Он видел мысленным взором отца в доме для престарелых, как он сидит в своем кресле цвета бумаги, в которую заворачивают сахар, и думал, что больше никогда его не навестит, и вдруг на месте отца появился дон Мазино, совсем другой, маленький и нервный, и комната совсем другая, да и делает дон Мазино совсем не то. Сначала отец, потом дон Мазино, прямо как во сне.
Он подумал: тот первый раз, когда мы встретились.
Это случилось через несколько дней после переезда в Будрио. Дон Мазино знал, что произошло, он всегда все обо всех знал. Вот этот человек, казавшийся мальчику глубоким старцем, – на самом деле ему, наверное, было чуть больше пятидесяти – стоит в дверях и говорит с отцом Витторио. Больше всего помнился свет, лившийся извне, но, может быть, это ложное, индуцированное воспоминание, кадр из какого-нибудь фильма. Ослепительно белый свет размывает очертания, длинные тени ложатся на пол в прихожей, и этот маленький старичок с крокодильчиком на желтой спортивной рубашке делает шаг вперед, входит в дом и улыбается ему. Ты, должно быть, Витторио. Наклоняется, чтобы пожать ему руку, заглядывает в глаза, смотрит пристально, будто что-то ищет, а когда улыбается, Витторио понимает, что этому человечку доподлинно известно: никаким несчастным случаем и не пахло.
На спине тоже было неудобно. Пальцы горели, придавленные затылком, снова хотелось повернуться. Он решил потерпеть, положил руки на живот, сцепив ладони, но знал, что долго так не пролежит. Где-то на стоянке взревел грузовик.

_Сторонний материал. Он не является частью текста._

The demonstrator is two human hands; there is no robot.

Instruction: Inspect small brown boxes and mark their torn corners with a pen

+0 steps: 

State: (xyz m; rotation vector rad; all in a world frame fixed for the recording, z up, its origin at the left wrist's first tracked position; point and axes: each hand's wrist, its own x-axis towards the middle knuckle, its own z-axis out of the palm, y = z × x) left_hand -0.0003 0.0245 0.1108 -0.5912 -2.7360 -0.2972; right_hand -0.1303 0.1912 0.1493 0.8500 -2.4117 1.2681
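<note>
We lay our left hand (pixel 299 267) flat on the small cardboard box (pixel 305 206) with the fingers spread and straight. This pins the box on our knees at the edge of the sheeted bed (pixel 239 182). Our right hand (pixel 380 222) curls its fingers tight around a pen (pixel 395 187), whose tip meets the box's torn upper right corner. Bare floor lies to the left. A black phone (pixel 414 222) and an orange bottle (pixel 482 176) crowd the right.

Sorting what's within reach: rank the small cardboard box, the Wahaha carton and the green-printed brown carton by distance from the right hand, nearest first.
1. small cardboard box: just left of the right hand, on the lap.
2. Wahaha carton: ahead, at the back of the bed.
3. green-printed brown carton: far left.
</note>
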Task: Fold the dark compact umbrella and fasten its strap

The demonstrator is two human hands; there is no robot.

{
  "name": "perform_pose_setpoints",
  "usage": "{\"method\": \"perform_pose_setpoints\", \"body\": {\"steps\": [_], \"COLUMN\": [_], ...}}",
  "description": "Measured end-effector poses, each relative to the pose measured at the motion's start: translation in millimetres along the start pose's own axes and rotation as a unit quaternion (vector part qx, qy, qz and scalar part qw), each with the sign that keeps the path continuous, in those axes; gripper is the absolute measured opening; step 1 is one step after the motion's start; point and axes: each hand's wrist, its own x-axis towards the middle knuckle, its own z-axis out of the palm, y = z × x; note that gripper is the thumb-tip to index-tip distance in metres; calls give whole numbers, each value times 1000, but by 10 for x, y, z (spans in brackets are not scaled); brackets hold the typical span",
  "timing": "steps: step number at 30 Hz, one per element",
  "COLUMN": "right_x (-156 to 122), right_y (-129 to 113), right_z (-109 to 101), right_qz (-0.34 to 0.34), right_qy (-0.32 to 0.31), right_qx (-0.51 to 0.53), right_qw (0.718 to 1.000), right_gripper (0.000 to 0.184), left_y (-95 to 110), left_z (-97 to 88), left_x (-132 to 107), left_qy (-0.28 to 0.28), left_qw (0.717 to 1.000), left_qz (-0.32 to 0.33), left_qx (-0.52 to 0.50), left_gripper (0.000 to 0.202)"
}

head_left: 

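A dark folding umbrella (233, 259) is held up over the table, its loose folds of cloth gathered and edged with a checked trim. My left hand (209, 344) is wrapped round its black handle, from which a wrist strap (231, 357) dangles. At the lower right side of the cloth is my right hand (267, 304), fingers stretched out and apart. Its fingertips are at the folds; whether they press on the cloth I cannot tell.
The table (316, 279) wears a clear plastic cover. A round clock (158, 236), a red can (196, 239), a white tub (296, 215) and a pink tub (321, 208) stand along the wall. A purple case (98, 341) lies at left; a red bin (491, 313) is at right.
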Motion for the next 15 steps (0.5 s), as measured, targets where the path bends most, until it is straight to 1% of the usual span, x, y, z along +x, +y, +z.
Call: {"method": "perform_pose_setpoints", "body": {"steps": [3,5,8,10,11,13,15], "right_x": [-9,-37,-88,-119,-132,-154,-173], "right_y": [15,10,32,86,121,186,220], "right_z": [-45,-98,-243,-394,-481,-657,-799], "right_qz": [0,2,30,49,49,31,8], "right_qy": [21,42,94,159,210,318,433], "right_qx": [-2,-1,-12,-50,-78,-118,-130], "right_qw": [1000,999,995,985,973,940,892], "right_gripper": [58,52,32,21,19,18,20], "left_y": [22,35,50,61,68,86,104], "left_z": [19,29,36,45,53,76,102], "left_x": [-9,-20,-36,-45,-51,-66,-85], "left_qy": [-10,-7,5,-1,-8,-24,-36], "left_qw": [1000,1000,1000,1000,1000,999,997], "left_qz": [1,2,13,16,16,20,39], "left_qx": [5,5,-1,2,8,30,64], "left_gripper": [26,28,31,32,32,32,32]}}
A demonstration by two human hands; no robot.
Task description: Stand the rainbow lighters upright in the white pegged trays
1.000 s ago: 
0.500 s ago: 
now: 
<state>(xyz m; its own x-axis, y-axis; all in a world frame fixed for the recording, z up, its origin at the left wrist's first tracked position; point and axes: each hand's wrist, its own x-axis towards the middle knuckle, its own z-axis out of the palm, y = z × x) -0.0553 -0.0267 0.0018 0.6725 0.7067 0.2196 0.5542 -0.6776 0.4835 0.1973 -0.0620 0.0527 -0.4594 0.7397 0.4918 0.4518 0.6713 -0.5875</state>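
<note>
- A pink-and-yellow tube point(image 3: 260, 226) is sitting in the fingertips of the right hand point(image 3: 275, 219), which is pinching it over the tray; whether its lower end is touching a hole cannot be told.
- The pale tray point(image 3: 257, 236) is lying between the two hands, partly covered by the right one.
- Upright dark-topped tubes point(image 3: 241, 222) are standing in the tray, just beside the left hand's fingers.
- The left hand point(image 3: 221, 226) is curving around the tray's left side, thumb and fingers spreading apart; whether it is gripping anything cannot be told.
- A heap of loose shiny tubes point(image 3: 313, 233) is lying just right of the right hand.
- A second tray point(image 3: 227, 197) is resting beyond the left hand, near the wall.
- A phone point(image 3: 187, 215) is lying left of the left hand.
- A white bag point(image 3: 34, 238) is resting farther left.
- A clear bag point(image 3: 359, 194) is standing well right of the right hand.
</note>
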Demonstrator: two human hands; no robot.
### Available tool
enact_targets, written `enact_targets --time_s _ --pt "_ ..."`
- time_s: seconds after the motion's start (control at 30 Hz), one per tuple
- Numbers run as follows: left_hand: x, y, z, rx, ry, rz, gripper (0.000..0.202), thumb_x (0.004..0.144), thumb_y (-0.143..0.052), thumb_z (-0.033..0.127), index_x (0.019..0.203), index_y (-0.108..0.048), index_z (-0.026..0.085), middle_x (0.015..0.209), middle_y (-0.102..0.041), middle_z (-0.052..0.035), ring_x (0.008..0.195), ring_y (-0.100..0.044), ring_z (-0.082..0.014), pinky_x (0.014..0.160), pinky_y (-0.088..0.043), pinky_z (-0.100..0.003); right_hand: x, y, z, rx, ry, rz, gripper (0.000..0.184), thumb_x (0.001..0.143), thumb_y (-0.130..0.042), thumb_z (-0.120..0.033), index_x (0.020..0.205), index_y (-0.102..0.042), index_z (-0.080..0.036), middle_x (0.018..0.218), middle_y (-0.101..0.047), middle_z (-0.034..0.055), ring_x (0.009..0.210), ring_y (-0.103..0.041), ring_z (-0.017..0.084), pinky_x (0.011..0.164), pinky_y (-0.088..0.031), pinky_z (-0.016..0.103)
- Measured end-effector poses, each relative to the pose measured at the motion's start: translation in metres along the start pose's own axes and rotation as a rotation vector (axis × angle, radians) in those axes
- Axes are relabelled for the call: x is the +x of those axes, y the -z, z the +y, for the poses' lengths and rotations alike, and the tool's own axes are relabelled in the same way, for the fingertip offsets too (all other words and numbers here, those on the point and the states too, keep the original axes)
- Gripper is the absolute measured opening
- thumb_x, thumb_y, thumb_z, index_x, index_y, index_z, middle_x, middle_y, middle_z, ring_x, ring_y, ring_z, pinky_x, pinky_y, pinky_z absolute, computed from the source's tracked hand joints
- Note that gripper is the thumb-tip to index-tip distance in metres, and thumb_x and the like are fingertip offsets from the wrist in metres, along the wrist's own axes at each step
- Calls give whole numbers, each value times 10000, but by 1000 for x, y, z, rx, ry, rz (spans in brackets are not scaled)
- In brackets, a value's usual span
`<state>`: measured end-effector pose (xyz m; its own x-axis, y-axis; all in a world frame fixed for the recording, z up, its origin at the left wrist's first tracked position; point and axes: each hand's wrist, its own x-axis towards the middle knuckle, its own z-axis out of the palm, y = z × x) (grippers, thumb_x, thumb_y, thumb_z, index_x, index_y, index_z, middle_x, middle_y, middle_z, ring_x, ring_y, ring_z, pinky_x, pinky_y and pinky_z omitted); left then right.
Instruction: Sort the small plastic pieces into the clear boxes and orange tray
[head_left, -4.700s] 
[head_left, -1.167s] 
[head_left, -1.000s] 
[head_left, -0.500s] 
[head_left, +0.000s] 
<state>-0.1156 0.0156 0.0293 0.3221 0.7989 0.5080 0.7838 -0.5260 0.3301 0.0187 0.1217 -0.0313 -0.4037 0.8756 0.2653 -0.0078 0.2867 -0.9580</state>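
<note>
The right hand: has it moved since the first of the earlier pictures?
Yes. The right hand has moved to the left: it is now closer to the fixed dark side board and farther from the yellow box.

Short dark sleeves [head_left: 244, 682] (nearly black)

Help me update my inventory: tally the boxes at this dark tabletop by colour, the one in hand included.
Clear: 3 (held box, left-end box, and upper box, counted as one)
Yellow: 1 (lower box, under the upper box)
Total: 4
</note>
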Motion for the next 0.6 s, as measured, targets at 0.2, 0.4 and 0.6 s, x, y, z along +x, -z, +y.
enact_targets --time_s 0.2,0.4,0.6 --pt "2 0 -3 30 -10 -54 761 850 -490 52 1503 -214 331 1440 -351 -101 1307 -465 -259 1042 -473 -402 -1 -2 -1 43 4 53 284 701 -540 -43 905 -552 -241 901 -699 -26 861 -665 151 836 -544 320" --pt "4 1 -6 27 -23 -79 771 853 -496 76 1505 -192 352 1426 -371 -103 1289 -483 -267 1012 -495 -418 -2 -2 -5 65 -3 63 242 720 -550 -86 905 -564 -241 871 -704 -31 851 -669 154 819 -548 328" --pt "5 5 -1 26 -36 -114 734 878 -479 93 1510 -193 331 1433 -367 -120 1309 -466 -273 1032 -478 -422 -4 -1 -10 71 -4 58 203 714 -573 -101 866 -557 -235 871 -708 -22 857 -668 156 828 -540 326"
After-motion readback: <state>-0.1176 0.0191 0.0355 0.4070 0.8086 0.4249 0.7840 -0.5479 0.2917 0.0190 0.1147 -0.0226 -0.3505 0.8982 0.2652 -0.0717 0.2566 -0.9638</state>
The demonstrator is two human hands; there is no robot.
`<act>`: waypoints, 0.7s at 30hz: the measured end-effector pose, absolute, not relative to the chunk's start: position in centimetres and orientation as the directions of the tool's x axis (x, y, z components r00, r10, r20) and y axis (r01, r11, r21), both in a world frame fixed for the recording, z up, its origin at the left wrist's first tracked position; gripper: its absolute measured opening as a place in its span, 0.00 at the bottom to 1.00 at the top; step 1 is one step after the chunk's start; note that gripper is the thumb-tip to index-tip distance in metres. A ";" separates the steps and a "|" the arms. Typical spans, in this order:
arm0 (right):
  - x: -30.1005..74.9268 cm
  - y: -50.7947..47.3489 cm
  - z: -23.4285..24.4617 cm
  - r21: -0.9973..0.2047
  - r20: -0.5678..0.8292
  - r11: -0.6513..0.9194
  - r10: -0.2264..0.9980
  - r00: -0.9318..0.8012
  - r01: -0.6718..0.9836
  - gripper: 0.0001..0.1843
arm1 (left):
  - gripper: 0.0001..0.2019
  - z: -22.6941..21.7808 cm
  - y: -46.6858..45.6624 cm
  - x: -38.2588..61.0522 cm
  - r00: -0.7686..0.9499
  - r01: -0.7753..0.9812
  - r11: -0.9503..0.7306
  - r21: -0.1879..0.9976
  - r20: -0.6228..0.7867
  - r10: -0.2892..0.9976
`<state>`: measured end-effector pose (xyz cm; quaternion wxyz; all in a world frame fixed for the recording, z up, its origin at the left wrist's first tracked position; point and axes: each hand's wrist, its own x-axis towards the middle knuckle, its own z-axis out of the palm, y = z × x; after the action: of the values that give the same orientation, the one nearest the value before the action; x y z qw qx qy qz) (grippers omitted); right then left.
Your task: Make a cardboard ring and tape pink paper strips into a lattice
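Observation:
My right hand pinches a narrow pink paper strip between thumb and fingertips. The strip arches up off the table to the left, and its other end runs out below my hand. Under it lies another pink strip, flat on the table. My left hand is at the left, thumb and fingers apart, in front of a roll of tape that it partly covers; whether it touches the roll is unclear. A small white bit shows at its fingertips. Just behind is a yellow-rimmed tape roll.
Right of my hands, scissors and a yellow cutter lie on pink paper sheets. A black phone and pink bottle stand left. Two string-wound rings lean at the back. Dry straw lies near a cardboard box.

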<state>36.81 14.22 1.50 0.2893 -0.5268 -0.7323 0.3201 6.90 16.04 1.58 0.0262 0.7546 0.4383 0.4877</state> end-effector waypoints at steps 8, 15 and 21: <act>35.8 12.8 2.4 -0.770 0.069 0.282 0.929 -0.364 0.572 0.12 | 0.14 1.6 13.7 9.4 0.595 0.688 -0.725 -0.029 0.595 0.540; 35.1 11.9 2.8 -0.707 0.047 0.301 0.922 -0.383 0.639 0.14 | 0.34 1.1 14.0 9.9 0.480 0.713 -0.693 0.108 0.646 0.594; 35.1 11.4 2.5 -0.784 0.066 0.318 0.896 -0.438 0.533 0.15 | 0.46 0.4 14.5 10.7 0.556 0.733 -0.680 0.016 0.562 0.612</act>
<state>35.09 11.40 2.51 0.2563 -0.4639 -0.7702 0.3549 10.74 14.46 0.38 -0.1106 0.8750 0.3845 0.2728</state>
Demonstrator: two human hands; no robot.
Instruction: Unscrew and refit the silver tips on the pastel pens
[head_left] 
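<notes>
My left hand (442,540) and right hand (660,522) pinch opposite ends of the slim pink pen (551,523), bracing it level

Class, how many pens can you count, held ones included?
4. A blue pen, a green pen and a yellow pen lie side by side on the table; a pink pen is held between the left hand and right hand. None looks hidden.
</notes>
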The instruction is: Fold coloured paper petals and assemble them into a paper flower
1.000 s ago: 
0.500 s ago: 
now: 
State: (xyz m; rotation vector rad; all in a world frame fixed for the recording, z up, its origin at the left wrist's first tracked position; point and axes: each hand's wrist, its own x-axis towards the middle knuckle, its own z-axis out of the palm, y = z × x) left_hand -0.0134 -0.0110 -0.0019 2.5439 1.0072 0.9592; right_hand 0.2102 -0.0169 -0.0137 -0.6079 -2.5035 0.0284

Нет, не этот образ: они двое стоят в дверях – связал отца с доном Мазино. Не из-за этой подробности он их помыслил вместе. Но даже если сосредоточиться, истинная причина не всплывет, во всяком случае сейчас. Отец исчез, остался тот, другой, старичок в желтой спортивной рубашке от Лакоста.
Он подумал: в деревне.
В деревне, наверное, дон Мазино одевался по-другому, но он мог видеть старика только так, в желтой спортивной рубашке, в этом тоже воспоминания походили на сны, такие же абсурдные и нереальные. Они со стариком прогуливались вдоль дамбы; Витторио нравилось в доне Мазино то, что говорил всегда один только он. Нет, не дон Мазино, мальчик никогда так его не называл. Он велел называть себя дядя Томмазо. Дядя Томмазо. Дядя Томмазо. Пришлось несколько раз повторить про себя: «дядя Томмазо», шевеля языком, но не открывая рта. Как-то это не звучало, приходилось сосредоточиваться, поток воспоминаний прерывался, и Витторио махнул рукой. Дон Мазино. Дон Мазино говорил и говорил, никогда ни о чем не спрашивал, и Витторио это нравилось, потому что он мог молчать и слушать. Они шли вдоль полей, Витторио по окученным бороздам; проходили через виноградники, Витторио между круглых подпорок; доходили до моста через бурную реку, и дон Мазино все говорил, а он слушал, смотрел и слушал. Слов он не помнил, если бы ему пришлось воссоздать весь диалог, как в фильме, с репликами, с интонациями, ничего бы не получилось. Но он не забыл того, что говорил дон Мазино, это осталось внутри как ощущение, как мысль, которую нельзя увидеть и нельзя произнести. Дон Мазино говорил с Витторио о том, что он сделал в школе, о мальчике, которого он убил.